In order to develop his case, Augustine narrates the history of humanity from Adam and Eve to heaven and hell. As he argues, humanity has always been divided between the heavenly and earthly cities, and the earthly city has always been defined by lust for domination. The Romans began as a small people who went to war to defend themselves against outside enemies. Yet they soon began playing offense, attacking other peoples for the sake of increasing their territory and power. After the last of the Punic Wars, Rome had no external enemies. The Romans then turned on themselves, as the elites began to oppress the poor. The result was a series of internal, civil wars where the Romans treated fellow Romans worse than any external enemy had ever treated them. The persistence of conflict in Roman history proves that Rome was violent all the way down. Augustine relies on canonical Roman authors like Livy, Sallust, Cicero, and Vergil to present this story. But he does not pull punches. Augustine offers a 1619 Project version of Roman history.

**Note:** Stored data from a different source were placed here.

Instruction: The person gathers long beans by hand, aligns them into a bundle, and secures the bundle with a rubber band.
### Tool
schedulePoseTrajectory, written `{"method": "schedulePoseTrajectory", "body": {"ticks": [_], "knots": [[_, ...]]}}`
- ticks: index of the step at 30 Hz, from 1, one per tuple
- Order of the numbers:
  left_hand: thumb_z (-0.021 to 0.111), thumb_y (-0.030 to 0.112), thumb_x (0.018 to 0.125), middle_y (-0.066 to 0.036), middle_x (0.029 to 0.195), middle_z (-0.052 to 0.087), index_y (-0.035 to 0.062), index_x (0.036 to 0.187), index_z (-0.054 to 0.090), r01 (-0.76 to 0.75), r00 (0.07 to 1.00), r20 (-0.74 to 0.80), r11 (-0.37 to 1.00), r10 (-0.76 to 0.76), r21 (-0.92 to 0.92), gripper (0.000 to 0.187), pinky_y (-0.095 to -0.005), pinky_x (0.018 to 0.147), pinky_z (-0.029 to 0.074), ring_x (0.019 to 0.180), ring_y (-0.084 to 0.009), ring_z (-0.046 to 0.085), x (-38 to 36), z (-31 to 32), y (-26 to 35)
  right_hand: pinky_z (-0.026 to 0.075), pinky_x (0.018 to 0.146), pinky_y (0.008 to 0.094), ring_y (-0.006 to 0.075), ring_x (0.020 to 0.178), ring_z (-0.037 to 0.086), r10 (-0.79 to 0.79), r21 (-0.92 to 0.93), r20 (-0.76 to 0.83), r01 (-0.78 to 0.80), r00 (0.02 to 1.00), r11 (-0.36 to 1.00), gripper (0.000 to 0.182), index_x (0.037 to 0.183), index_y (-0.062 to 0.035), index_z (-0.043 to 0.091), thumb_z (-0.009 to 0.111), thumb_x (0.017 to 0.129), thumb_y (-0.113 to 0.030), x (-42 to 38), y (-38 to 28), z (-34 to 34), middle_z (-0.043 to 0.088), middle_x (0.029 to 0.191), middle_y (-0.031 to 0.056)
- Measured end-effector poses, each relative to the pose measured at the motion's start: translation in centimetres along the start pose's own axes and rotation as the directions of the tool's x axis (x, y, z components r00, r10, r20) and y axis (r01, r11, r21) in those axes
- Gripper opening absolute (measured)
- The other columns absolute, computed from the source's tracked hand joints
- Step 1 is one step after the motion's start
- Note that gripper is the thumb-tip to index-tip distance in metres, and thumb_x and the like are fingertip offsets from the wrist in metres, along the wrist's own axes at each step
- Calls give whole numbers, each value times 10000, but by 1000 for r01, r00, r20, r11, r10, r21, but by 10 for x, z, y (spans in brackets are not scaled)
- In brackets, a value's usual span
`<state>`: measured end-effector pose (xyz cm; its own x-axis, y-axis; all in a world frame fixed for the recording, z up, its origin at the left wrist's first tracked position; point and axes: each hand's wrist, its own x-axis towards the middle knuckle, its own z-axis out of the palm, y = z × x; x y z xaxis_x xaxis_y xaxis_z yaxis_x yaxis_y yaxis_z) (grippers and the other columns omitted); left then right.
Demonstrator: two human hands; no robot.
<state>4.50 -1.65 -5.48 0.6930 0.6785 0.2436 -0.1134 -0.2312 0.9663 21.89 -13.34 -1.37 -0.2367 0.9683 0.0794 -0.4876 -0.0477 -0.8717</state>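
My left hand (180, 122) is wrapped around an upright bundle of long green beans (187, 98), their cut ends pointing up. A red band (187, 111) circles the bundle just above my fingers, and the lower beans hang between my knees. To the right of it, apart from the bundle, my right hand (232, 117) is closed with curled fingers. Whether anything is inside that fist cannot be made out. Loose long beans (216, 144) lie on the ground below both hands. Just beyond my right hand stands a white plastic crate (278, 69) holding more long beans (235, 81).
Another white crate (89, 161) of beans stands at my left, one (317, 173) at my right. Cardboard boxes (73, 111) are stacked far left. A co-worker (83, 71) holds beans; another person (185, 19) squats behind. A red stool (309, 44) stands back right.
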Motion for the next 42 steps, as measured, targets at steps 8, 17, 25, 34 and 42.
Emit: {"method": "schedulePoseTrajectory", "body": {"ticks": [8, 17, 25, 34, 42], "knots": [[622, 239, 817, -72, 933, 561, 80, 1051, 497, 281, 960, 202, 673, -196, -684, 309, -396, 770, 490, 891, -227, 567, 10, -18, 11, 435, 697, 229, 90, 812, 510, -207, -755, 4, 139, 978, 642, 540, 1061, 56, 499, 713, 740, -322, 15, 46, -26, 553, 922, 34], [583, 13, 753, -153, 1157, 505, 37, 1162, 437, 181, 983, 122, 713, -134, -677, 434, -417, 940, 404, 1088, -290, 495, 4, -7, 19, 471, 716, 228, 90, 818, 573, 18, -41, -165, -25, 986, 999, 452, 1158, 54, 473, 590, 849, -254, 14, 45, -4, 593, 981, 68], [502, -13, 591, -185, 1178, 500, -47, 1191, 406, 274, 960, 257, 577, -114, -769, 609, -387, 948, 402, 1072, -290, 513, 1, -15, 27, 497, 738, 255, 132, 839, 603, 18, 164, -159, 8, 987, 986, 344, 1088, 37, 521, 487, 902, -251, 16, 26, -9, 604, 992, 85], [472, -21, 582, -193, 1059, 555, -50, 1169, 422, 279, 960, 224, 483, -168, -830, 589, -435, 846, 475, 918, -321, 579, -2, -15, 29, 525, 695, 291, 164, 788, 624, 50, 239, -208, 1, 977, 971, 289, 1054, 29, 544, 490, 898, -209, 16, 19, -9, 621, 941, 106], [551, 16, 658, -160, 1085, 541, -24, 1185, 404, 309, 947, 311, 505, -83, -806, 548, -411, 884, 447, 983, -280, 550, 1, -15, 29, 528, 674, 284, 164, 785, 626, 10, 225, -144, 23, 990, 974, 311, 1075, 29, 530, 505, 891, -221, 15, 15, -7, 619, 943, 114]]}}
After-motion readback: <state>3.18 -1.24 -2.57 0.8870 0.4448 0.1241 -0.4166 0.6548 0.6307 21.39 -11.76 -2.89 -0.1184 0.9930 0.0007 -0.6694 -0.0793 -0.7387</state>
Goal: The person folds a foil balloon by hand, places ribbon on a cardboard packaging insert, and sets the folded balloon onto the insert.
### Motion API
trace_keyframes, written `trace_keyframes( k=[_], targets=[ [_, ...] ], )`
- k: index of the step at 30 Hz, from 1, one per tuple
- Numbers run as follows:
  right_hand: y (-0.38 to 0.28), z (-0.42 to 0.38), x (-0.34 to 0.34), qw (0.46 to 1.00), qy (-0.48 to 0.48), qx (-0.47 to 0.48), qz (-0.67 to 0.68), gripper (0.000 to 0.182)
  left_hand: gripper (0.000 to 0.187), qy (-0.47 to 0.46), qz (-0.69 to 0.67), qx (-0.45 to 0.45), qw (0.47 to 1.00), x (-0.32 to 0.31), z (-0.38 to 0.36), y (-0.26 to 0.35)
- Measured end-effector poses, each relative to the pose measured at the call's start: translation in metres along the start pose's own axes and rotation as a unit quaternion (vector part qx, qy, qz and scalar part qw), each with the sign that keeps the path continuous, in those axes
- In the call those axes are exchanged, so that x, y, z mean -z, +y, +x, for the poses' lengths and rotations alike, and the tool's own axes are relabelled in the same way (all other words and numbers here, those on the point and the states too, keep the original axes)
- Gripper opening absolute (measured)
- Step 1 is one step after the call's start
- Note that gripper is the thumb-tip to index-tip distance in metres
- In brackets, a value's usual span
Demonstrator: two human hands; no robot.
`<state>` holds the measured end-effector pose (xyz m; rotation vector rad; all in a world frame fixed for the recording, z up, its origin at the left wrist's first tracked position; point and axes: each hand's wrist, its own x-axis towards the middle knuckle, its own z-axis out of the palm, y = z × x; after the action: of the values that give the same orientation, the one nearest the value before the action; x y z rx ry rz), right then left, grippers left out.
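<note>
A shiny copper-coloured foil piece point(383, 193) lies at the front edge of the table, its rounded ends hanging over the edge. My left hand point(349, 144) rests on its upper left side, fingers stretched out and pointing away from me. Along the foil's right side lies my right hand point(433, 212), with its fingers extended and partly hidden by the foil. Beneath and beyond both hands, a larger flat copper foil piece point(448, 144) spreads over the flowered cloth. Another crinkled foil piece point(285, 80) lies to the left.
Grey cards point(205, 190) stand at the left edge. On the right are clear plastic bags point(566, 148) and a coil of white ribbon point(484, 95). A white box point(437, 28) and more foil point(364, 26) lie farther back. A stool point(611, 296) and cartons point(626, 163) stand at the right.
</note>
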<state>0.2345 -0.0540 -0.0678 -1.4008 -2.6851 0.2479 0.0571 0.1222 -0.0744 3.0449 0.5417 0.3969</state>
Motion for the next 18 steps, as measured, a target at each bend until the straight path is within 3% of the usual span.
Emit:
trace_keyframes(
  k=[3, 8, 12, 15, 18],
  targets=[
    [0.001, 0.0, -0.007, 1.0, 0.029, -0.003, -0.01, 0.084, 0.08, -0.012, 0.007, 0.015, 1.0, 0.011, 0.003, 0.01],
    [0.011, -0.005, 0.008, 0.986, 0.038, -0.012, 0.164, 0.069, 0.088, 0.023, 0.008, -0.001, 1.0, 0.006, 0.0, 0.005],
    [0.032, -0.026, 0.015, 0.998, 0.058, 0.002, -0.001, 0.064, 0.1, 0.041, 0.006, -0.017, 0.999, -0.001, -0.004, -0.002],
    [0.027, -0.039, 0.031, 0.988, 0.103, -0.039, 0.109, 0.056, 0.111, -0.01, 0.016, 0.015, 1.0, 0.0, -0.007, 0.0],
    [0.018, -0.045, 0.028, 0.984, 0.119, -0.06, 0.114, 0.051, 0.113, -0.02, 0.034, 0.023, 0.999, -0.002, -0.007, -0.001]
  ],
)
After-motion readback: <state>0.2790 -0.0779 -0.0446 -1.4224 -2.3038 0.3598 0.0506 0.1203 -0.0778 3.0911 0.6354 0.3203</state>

As an alternate people, Christians are defined by an alternate history, namely, the Old and New Testaments. Their identity begins with God’s faithfulness to Abraham, Isaac, and Jacob; God’s promises to Samuel and David; and God’s fulfillment of those promises in Jesus Christ, the founder of the heavenly city. Christians have no stake in defending the deeds of Numa Pompilius or Julius Caesar. They can be honest about the wrongs of Rome’s past because they are not defined by them. They are also forgiven by God’s grace, which liberates them to be honest about the sins of their own past.

Given this perspective, one might have expected Augustine to advocate withdrawing from the earthly city, or even revolting against it. But he does not support either option. As he insists, the earthly city will persist until the end of time. There is no escaping it this side of Christ’s return. Christians should thus adopt the posture of exiles, imitating the Israelites in Babylon. The Israelites were stuck in a foreign land but they were still commanded to pray for and promote the peace of the city, “because in its peace is your peace” (Jer 29:7). As Augustine explains, although Christians hope for heavenly things, they still rely on earthly things during this life. They thus cooperate with the earthly city on temporal matters, even as they direct temporal things toward eternal ends. Christians should support the earthly city when possible but they must resist it on matters of significant moral difference.

Augustine’s political vision is utterly incompatible with the Christian nationalism that Whitehead and Perry have analyzed. Unlike Christian nationalists, Augustine rejects the centrality of any nation to God’s purposes in history, and he is deeply critical of his own political community. Yet he also acknowledges the importance of institutions and traditions. Earthly structures are of penultimate significance, but they are still necessary for this temporal life. Christians should expose the truth about nations, but they can still promote their wellbeing. To preserve this posture, Christians must root their history and identity in Scripture as opposed to nationalist myths. The antidote to Christian nationalism is the power of God’s Word in its story of God’s people.